(About this exercise)
Every line with "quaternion" in it must be copied from the data.

Content starts

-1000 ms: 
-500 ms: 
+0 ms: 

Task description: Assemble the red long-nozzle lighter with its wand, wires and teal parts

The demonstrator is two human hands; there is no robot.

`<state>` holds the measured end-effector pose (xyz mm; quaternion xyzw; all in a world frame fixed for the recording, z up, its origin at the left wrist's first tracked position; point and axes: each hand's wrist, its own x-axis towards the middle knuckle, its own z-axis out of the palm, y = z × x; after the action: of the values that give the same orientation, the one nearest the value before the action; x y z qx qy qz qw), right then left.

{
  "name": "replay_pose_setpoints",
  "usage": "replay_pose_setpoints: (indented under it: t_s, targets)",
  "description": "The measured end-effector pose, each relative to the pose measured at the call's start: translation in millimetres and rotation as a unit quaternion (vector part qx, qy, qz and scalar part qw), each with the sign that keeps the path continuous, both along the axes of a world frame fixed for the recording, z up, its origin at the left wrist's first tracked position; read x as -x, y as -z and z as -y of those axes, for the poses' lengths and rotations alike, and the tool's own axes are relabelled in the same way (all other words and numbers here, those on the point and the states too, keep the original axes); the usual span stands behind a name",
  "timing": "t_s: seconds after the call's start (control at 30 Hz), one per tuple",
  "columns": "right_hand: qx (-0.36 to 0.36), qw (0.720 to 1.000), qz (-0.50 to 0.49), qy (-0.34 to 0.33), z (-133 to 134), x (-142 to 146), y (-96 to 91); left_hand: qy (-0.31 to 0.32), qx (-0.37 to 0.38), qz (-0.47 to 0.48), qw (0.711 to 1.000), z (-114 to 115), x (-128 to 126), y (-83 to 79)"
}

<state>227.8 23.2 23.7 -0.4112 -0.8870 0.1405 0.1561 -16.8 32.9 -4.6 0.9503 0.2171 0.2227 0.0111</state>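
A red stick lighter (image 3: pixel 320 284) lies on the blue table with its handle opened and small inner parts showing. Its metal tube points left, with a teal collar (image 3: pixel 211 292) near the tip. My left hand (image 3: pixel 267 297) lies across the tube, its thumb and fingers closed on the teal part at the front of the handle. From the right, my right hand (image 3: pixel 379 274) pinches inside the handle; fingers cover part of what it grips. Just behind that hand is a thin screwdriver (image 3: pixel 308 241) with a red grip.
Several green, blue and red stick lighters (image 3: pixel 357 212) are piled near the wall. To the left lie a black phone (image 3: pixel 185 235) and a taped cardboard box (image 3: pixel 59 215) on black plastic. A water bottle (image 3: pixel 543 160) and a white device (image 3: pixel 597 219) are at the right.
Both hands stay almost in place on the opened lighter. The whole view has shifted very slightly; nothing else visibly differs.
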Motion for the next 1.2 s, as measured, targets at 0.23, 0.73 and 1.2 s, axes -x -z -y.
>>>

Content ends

(Written solution)
`<state>` holds the measured end-effector pose (xyz mm; quaternion xyzw; all in a world frame fixed for the recording, z up, its origin at the left wrist's first tracked position; point and axes: each hand's wrist, its own x-axis towards the middle knuckle, its own z-axis out of the palm, y = z × x; after the action: of the values that give the same orientation, the one nearest the value before the action; x y z qx qy qz qw), right then left.
  "description": "The measured end-effector pose, each relative to the pose measured at the call's start: translation in millimetres and rotation as a unit quaternion (vector part qx, qy, qz and scalar part qw), each with the sign that keeps the path continuous, both along the axes of a world frame fixed for the recording, z up, its origin at the left wrist's first tracked position; read x as -x, y as -z and z as -y of those axes, for the poses' lengths and rotations alike, and the tool's own axes are relabelled in the same way (all other words and numbers here, those on the point and the states too, keep the original axes); the usual span stands behind a name",

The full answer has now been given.